From: "Huang, Kai" <kai.huang@intel.com>
To: Sean Christopherson <seanjc@google.com>, Yan Zhao <yan.y.zhao@intel.com>
Cc: Rick P Edgecombe <rick.p.edgecombe@intel.com>,
"pbonzini@redhat.com" <pbonzini@redhat.com>,
Yuan Yao <yuan.yao@intel.com>,
"isaku.yamahata@gmail.com" <isaku.yamahata@gmail.com>,
"linux-kernel@vger.kernel.org" <linux-kernel@vger.kernel.org>,
"kvm@vger.kernel.org" <kvm@vger.kernel.org>,
"dmatlack@google.com" <dmatlack@google.com>,
"nik.borisov@suse.com" <nik.borisov@suse.com>
Subject: Re: [PATCH 09/21] KVM: TDX: Retry seamcall when TDX_OPERAND_BUSY with operand SEPT
Date: Tue, 17 Sep 2024 14:11:01 +1200 [thread overview]
Message-ID: <b50bfb56-c2f2-493e-bd87-1c5aaa8bfb59@intel.com> (raw)

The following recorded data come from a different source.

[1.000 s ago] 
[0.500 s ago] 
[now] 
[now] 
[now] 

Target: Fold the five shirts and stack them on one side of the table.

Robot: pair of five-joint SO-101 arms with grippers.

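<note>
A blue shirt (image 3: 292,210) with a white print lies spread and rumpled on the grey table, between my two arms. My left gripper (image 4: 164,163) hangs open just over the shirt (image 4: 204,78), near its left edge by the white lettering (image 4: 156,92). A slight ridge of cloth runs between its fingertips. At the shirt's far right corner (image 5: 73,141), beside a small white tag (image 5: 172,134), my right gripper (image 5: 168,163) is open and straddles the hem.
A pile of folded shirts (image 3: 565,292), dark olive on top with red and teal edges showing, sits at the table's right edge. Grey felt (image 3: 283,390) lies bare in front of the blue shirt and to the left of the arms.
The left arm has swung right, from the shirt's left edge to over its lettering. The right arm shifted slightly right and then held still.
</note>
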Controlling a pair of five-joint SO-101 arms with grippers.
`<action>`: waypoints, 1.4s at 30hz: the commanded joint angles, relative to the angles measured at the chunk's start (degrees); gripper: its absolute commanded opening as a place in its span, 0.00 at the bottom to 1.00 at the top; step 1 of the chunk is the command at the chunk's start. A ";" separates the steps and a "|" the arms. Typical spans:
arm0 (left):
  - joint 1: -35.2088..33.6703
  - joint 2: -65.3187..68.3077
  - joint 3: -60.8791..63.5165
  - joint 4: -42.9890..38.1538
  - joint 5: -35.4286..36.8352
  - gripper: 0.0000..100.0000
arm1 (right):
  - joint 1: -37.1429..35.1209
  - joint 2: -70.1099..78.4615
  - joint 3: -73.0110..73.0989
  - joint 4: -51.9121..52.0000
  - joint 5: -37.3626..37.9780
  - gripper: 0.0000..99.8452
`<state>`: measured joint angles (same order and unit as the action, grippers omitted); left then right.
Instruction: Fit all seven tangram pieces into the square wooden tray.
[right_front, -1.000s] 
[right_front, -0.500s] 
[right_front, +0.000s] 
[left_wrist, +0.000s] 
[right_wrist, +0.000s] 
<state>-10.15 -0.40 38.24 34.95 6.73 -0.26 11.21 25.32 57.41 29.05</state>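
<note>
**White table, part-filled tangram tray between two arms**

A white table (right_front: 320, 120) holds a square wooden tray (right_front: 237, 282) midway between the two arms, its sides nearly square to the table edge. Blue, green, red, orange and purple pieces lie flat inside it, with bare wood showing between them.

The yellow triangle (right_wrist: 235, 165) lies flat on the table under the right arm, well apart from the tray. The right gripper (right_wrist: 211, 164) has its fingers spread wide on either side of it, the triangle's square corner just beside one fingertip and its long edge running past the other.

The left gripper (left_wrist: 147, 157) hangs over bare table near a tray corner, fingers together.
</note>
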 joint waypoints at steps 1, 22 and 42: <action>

In-Reply-To: <ZuR09EqzU1WbQYGd@google.com>
On 14/09/2024 5:23 am, Sean Christopherson wrote:
> On Fri, Sep 13, 2024, Yan Zhao wrote:
>> This is a lock status report of TDX module for current SEAMCALL retry issue
>> based on code in TDX module public repo https://github.com/intel/tdx-module.git
>> branch TDX_1.5.05.
>>
>> TL;DR:
>> - tdh_mem_track() can contend with tdh_vp_enter().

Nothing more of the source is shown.